When Siah Armajani was a child, growing up in pre-revolutionary Tehran, he attended art classes held by a private instructor. Asked to paint an apple, Armajani cut out its shape from a piece of paper, pasted it on to his canvas, and showed it to the other students. This infuriated his teacher.
This playful disobedience and spirit of experimentation are on display in ‘Siah Armajani: Follow This Line’, the first US retrospective of the now 79-year-old artist. The exhibition ranges from his earliest works on paper and canvas to models of his large-scale, public architectural installations, which have become fixtures of American cities like Atlanta, New York, and Minneapolis, where it opened at the Walker Art Center before travelling to the Met Breuer.
After Mohammed Mossadegh, Iran’s first democratically elected leader, was ousted in 1953 by an American and British-backed coup, a teenage Armajani began delivering shab-nameh, or ‘night letters’, the clandestine communications distributed to supporters of the opposition party. His first artworks, collages made with ink and paper, would be named after these messages, incorporating Farsi calligraphy, poetry from Hafez and Rumi, and political slogans like ‘Mossadegh’s Way’ and ‘oil is ours’. Forced to flee to the United States in 1960, Armajani settled with an uncle who taught at Macalester College, in Minnesota, where Armajani has since spent the majority of his career.
Situated in the American Midwest, Armajani occasionally aligned with the artistic zeitgeist, but was more often free to pursue idiosyncratic interests. His earliest American works, such as Two Dimensional Dictionary of Things and Non Things of 1960, in which Armajani pasted every illustration from a Webster’s Dictionary on to canvas and blacked out the text, signal an end to his Farsi-inflected paintings. At the same time, however, he was discovering a new language in the form of computer-programming code. Works from this period include a programme for a tower that would cast a shadow over the state of North Dakota and the massive pile of computer print-outs that is A Number Between 0 and 1 (1969), on view at the Met Breuer encased in a nine-foot-high steel column. Presented together, Armajani’s works from his first decade in the US reveal an artist occupied by both the losses of exile and the exuberant discovery of arrival.
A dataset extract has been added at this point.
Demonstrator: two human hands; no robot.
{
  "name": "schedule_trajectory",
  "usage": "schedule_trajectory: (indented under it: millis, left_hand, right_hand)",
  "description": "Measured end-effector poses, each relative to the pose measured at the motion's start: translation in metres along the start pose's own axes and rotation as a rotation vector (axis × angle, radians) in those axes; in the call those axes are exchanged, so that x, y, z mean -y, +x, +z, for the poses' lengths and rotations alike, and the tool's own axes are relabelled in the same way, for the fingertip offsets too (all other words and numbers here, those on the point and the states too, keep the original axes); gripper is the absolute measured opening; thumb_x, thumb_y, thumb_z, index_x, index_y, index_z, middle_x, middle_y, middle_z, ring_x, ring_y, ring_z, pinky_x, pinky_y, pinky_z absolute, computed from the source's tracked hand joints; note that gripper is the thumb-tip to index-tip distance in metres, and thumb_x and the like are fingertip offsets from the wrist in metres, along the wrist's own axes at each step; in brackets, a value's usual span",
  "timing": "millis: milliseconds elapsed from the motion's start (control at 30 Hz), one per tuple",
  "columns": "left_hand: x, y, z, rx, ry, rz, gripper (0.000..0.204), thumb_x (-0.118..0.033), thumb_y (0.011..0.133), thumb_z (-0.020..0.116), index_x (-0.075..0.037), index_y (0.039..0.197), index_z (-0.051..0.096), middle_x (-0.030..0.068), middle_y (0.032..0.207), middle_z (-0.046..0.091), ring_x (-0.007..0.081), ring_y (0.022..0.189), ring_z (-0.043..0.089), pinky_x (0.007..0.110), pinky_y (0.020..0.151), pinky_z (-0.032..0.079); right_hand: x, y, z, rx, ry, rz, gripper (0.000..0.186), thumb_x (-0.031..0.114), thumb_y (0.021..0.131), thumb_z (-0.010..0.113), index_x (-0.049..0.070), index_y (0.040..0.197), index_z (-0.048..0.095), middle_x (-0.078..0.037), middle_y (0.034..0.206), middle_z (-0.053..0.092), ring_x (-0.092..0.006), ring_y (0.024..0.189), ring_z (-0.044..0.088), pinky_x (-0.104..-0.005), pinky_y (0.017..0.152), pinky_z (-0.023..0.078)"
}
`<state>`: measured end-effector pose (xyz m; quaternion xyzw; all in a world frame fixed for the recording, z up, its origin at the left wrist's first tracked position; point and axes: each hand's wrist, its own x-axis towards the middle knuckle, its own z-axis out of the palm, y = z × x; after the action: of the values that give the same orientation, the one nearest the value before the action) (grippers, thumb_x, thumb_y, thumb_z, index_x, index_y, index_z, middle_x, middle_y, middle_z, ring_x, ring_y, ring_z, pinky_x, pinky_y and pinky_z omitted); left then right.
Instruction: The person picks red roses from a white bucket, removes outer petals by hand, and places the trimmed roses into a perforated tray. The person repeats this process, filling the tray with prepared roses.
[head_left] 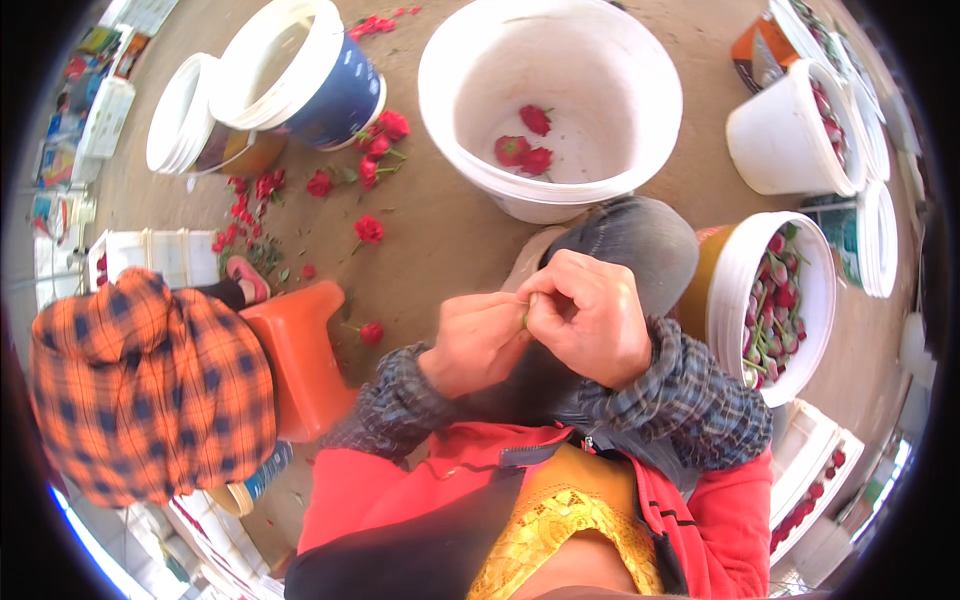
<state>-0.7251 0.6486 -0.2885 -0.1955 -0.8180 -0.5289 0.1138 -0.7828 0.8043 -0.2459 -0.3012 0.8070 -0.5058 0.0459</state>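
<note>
In front of my lap, my left hand (475,340) and my right hand (595,315) meet with their fingertips pinched together. A small greenish bit (525,318) shows between them, mostly hidden by the fingers, so its kind is unclear. Just beyond my knee stands a large white bucket (440,75). Several red rose heads (511,150) lie on its bottom. To the right of my knee, a tilted white-rimmed bucket (818,335) is filled with rosebuds (775,310) on green stems.
Red roses (368,230) and petals are scattered on the brown floor (400,280) at the left. Two buckets (305,85) stand behind them. A person in an orange checked garment (150,385) is at the left beside an orange stool (300,350). More white buckets (785,135) line the right.
</note>
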Motion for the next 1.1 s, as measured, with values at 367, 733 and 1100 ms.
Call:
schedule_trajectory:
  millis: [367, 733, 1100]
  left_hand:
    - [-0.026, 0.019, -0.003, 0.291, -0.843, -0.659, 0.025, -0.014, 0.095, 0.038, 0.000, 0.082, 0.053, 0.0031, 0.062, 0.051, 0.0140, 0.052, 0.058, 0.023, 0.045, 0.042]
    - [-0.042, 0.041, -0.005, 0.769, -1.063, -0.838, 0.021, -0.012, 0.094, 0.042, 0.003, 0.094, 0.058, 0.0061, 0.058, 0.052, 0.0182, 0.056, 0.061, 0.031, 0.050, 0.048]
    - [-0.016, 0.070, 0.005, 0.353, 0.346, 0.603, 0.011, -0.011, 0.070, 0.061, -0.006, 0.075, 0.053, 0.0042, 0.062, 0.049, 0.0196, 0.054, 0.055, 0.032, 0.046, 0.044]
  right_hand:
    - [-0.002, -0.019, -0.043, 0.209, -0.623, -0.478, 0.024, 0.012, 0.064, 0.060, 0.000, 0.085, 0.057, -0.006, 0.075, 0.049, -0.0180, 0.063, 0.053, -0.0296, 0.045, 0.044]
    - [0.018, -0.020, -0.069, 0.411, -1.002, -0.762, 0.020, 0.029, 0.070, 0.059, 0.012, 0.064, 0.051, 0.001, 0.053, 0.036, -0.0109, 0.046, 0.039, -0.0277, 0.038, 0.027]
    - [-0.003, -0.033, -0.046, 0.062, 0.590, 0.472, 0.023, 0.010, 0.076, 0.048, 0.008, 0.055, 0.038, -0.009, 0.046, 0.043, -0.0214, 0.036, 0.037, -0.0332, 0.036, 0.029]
Beginning in 1968, Armajani turned to architecture, attracted by its broad social function. A model for his first full-scale construction, First Bridge, shows a covered, wooden bridge with a square entrance that tapers to a small, confined window, so that anyone who enters must stoop, duck and crouch, before eventually turning back. Between 1974 and 1975, Armajani produced thousands of maquettes of domestic objects in his Dictionary for Building, made from cardboard and wood, ranging from creations as sensible as Radiator Under Window to otherworldly scenes like Door Above Door. More than a hundred of these models are displayed on tables in the exhibition, providing a near-complete picture of the artist-as-lexicographer, obsessively indexing his new spatial vocabulary.
Unlike those of other language-oriented conceptual artists, Armajani’s words are not only meant to be seen, like advertisements (as in Ed Ruscha’s ‘word paintings’ or Lawrence Weiner’s pithy slogans), but to be read. One full-scale construction at the Met Breuer is the Sacco and Vanzetti Reading Room #3 (1988), named after the wrongfully executed Italian-American anarchists, in which visitors can peruse a selection of texts chosen by the Slavs and Tatars artists collective. ‘Public sculpture attempts to demystify art,’ writes Armajani in his manifesto, making ‘artists citizens again’.
An exiled artist, whose displacement was caused largely by American intervention, Armajani has nonetheless been deeply invested in the idea of American democracy. Although he was also influenced by Heidegger, Wittgenstein, and Russian Constructivism, the majority of his references are to poets and thinkers in the radical-democratic tradition of Henry David Thoreau, Walt Whitman, Emma Goldman, and John Dewey, often quoted directly in his pieces or memorialised in sepulchral sculptures. More recent installations, however, address American culture’s divergence from these ideals, as in a series of rooms designed as resting places for deportees and Fallujah, a three-dimensional, glass-and-metal adaptation of Picasso’s Guernica dedicated to the Iraqi city, censored in the US when it first appeared in 2004. In 2000, Armajani announced that he would no longer create habitable structures and would instead cage them in glass, quoting Adorno’s statement that ‘it is part of morality not to be at home in one’s home’.
After the exhibition closes, one of Armajani’s full-scale installations will be visible for a few months more, in Brooklyn Bridge Park. Bridge Over Tree, a restaging of a 1970 installation, is a largely unassuming structure, shingle-roofed and made of greyish-white wood, save for a dramatic rupture over a single evergreen tree. It’s awe-inspiring in its humility, a vision of the subjection of human effort to natural will. The bridge will be dismantled in September, but the tree will remain.
‘Siah Armajani: Follow This Line’ is at the Met Breuer, New York, until 2 June.